Yalçınbayır "hayır" cevabını verdi. Sezer’in söylemini destekledi:
"Başbakan atama yetkisi Cumhurbaşkanı’nındır. Bu yetki paylaşılamaz, bölüşülemez."
Yalçınbayır, bu kesin söylemine bir de "fakat" parantezi açtı:
"Elbette, parlamento ve demokrasi geleneklerini de gözetecektir.
Yani...
Seçim sonuçlarına saygılı, güvenoyu alabilecek, TBMM’de, hatta toplumda uzlaşma oluşturacak bir isim için takdir yetkisi kullanacaktır.
Bazı durumlarda liderlerle de görüşmeler yapılmıştır.
Cumhurbaşkanı, Hükümet kurma görevini vermeyi düşündüğü partinin lideriyle de konuşabilir.
Bu yöntemlerden hangisini uygulayacağına kendisi karar verir."
Bütün bu söylemler ciddi, demokrat, hukuk ve sorumluluk bilinci olan deneyimli bir siyasetçi fotoğrafı ortaya koyuyor.
Anayasa Mahkemesi Başkanlığı yapmış, hukuk devleti ilkelerinden süzülmüş bir Cumhurbaşkanı’na "şıklık" dersi vermekten(!)... "Demek bize mesafe konulmuş" gibi jargonlardan çok farklı.
Tüzük değişikliği de işte o farkın yansıması.
Sezer, Çankaya’da liderler zirvesini topladığında, katılmayan parti genel başkanı yerine tüzüğüne göre onu temsil eden genel sekreteri davet etmişti.
Etmeyebilirdi de...
Tüzük değişikliği ile genel başkan vekilinin kurumsal hale getirilişi işte böyle Cumhurbaşkanı takdirine bırakılmış adres ilanı.
Sezer o adrese tebligat yapıp yapmamakta serbest.
Ama...
Böyle bir kurumsallık da gözetilmeyecek "katsayı" değil.
Gül, bir seçim mi?
Galiba daha eskiye uzanan bir statü...
Çünkü...
Genel başkan katılamadığı zamanlar zaten Kurucular Kurulu’na, MKYK’ya, diğer parti organlarına AKP Siyaset ve Hukuk Başkan Yardımcısı olarak Abdullah Gül başkanlık yapmakta.

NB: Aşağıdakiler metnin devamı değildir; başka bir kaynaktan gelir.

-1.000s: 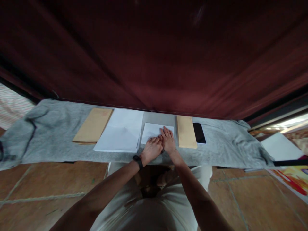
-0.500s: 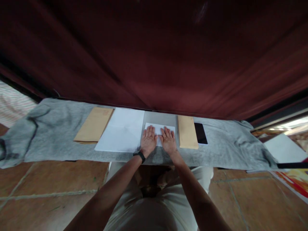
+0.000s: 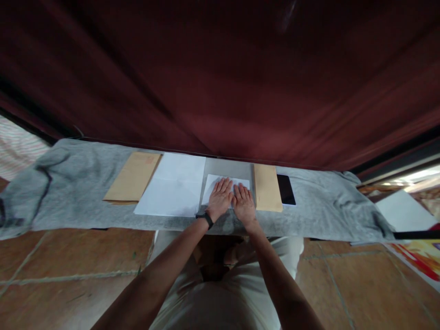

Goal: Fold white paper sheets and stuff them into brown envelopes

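Note:
A small white folded sheet of paper (image 3: pixel 212 182) lies flat on a grey board in front of me. My left hand (image 3: pixel 221 197) rests palm down on its middle, fingers stretched out, a dark band round the wrist. Close beside it, my right hand (image 3: pixel 244 204) lies flat on the right part of the paper, fingers extended. Both hands cover much of the sheet. Left of them is a stack of large white paper (image 3: pixel 175 183). A brown envelope (image 3: pixel 268 188) lies just to the right of my right hand.
Further left is a pile of brown envelopes (image 3: pixel 133 176). A black-screened phone or tablet (image 3: pixel 286 189) sits right of the single envelope. A grey cloth (image 3: pixel 319 201) covers the narrow surface, with a dark red cloth-like panel (image 3: pixel 220 91) rising behind it.
My left hand has slid right across the paper, closer to my right hand, baring the sheet's left part. My right hand has shifted slightly right and towards me.

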A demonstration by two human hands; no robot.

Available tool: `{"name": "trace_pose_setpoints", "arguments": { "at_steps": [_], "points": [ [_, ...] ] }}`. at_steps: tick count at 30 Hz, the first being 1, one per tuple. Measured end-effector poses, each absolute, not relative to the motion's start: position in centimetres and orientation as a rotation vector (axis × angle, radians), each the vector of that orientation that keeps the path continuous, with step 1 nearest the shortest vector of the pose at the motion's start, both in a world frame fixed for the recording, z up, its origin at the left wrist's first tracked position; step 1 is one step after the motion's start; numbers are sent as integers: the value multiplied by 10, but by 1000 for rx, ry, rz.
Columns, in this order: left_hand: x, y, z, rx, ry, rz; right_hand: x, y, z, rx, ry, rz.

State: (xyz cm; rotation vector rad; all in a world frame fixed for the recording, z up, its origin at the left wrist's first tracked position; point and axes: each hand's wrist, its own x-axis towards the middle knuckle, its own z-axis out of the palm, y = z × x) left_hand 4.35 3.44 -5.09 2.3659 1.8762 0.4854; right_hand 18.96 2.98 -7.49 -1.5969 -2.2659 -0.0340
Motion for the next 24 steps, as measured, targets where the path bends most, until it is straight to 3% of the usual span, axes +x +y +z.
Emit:
{"name": "trace_pose_setpoints", "arguments": {
  "at_steps": [12, 18, 24],
  "points": [
    [29, 44, -61, 2244, 1988, 439, 179, 39, -63, -1676, -2219, 108],
    [27, 41, -55, 2286, 1938, 357, 150, 54, -62, -1450, -2274, 248],
    [28, 41, -56, 2261, 1974, 347, 154, 48, -72, -1531, -2279, 153]
  ]
}}
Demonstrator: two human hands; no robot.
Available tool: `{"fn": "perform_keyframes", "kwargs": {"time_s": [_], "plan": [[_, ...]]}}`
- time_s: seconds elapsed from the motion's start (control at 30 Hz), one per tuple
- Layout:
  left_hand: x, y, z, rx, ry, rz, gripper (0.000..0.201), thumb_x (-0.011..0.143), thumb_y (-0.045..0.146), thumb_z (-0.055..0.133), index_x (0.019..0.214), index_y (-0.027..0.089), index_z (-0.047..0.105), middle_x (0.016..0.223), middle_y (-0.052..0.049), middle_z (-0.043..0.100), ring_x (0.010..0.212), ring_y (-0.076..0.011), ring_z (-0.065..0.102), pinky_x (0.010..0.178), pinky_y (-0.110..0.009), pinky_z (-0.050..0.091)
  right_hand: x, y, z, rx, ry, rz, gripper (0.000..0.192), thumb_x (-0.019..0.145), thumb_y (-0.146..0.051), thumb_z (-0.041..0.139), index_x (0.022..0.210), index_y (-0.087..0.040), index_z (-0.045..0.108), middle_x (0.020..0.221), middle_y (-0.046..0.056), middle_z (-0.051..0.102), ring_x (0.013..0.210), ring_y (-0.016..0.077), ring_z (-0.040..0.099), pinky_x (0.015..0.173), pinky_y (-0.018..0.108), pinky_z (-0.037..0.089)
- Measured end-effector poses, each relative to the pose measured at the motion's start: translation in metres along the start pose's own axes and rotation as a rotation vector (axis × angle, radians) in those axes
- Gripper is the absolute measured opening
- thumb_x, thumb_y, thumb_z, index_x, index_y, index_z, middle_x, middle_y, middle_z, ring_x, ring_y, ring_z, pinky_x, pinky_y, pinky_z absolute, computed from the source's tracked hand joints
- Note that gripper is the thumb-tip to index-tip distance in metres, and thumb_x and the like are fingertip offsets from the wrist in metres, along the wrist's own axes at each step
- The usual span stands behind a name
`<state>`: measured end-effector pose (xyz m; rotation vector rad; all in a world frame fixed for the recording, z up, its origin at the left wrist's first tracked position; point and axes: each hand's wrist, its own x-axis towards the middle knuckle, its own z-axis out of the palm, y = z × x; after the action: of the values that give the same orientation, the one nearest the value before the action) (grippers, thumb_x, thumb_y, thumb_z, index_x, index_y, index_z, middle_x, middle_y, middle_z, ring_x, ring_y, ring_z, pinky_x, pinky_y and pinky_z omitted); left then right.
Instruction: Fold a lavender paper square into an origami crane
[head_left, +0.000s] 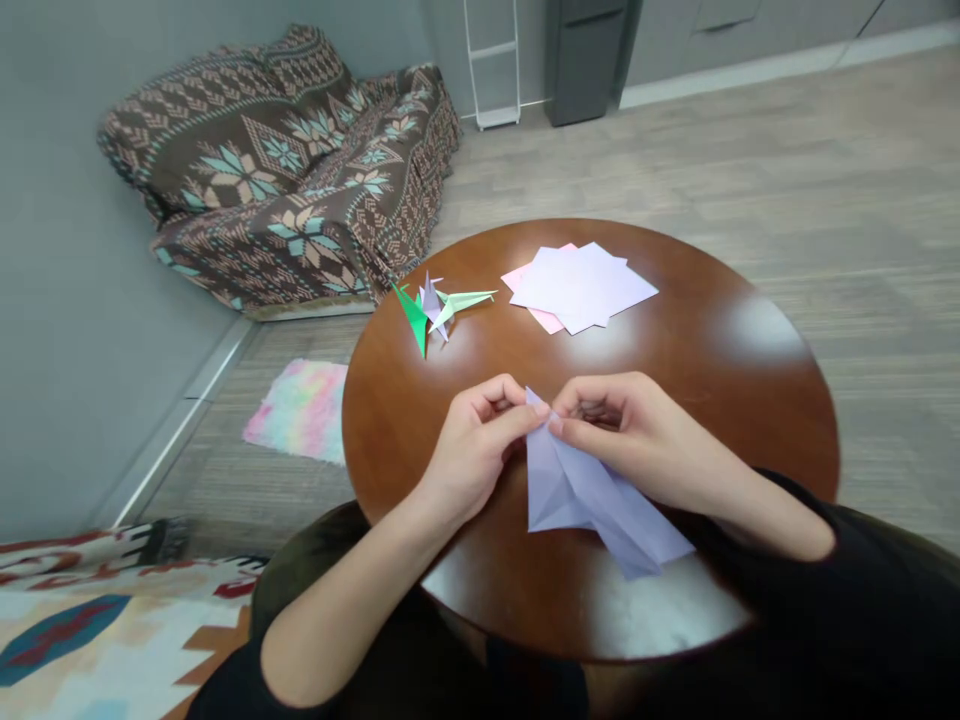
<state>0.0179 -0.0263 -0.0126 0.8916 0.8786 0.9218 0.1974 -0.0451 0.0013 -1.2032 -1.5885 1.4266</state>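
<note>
My left hand (pixel 476 435) and my right hand (pixel 637 430) are both closed in a pinch, thumbs against forefingers, on the lavender, many-creased sheet of folded paper (pixel 570 485), their fingertips almost meeting near its narrow top. I hold it over the near half of the round, glossy brown wooden table (pixel 750 420); whether its lower edges touch the wood I cannot tell. One sharp point rises beside my left thumb, and below my fingers the paper widens toward me, its creases splitting it into lighter and darker facets. A long flap slants down to the right, below my right wrist, and the bottom edge runs jagged. Farther across the tabletop lies a fanned stack of square white and pink paper sheets (pixel 581 285), and left of it sits a small cluster of green, lavender and pale green folded paper birds (pixel 414 318). By the far wall stands a tall dark grey box-shaped unit (pixel 590 65), its inside hidden from me.
</note>
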Motion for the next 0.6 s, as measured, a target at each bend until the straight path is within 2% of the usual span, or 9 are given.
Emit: {"fn": "perform_keyframes", "kwargs": {"time_s": [0.17,0.37,0.6], "plan": [[0.0009,-0.0015,0.0,-0.016,0.012,0.024,0.026,0.072,0.022,0.084,0.065,0.016,0.06,0.065,0.002,0.062,0.06,-0.0089,0.05,0.059,-0.022,0.038,0.0007,0.0018,0.0014,0.037,-0.007,0.021,0.01,0.084,-0.018,0.065,0.074,-0.016,0.064,0.066,-0.003,0.059,0.063,0.0108,0.048,0.06,0.025,0.036],[0.0006,-0.0085,0.0011,0.083,-0.006,0.078,0.026,0.074,0.021,0.084,0.062,0.015,0.062,0.063,0.002,0.063,0.061,-0.0092,0.051,0.061,-0.023,0.039,0.0043,0.0063,0.0021,0.196,-0.036,0.124,0.014,0.079,-0.025,0.072,0.071,-0.015,0.066,0.069,-0.001,0.062,0.066,0.0122,0.052,0.064,0.026,0.038],[0.0032,-0.0038,-0.0018,0.091,0.076,0.12,0.025,0.074,0.02,0.083,0.061,0.016,0.062,0.062,0.003,0.062,0.058,-0.0086,0.051,0.058,-0.023,0.038,0.0039,0.0051,-0.0011,0.17,-0.072,0.205,0.016,0.078,-0.027,0.074,0.069,-0.016,0.066,0.065,-0.002,0.061,0.061,0.0119,0.051,0.058,0.026,0.036]]}}
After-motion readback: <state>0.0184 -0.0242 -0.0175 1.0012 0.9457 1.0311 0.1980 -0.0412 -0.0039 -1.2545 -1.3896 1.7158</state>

Uzlaşmacı kişiliği, İngilizcesi, uluslararası kuruluşlarda parlamenter deneyimi, onu AKP içinde seçenek haline getirmişti. Bununla beraber, tüzük değişikliği olasılığında grup başkan vekilliği, - Arınç - ona değil, genel başkana bağlı olacak.
Anayasa Mahkemesi’nin tedbir ya da kesin kararıyla Erdoğan genel başkanlıktan ayrılmak zorunda kalırsa ve dönüşü "olanaksız" hale gelirse ne olacak?
AKP tüzüğü, MKYK’nın 10 gün içinde toplanarak kendi arasından bir genel başkan vekili, 45 gün içinde de Kurucular Kurulu’nun genel başkan seçmesini öngörüyor.
Gül’ün rüzgârı...
Ama...
Gene de Cumhurbaşkanı - gelenekler gereği ve tüzük değişikliği ile alanı daralsa bile - takdir yetkisine sahiptir.
Zorlamalar sistemi gerer.
.......
Not: 26 Ekim 2002’de bu köşede şöyle yazmıştım:
"Cumhurbaşkanı Sezer onun (R. T. Erdoğan’ın, işaret edeceği bir ismi hükümet kurmakla görevlendirmek gibi uzaktan kumandalı konumda mı?
Vekâleten başbakanlık, hukuk adamı Sezer tarafından Türkiye’ye layık görülür mü?"
Sorunun cevabı bir gün sonra Çankaya’daki kabulde Sezer’den geldi.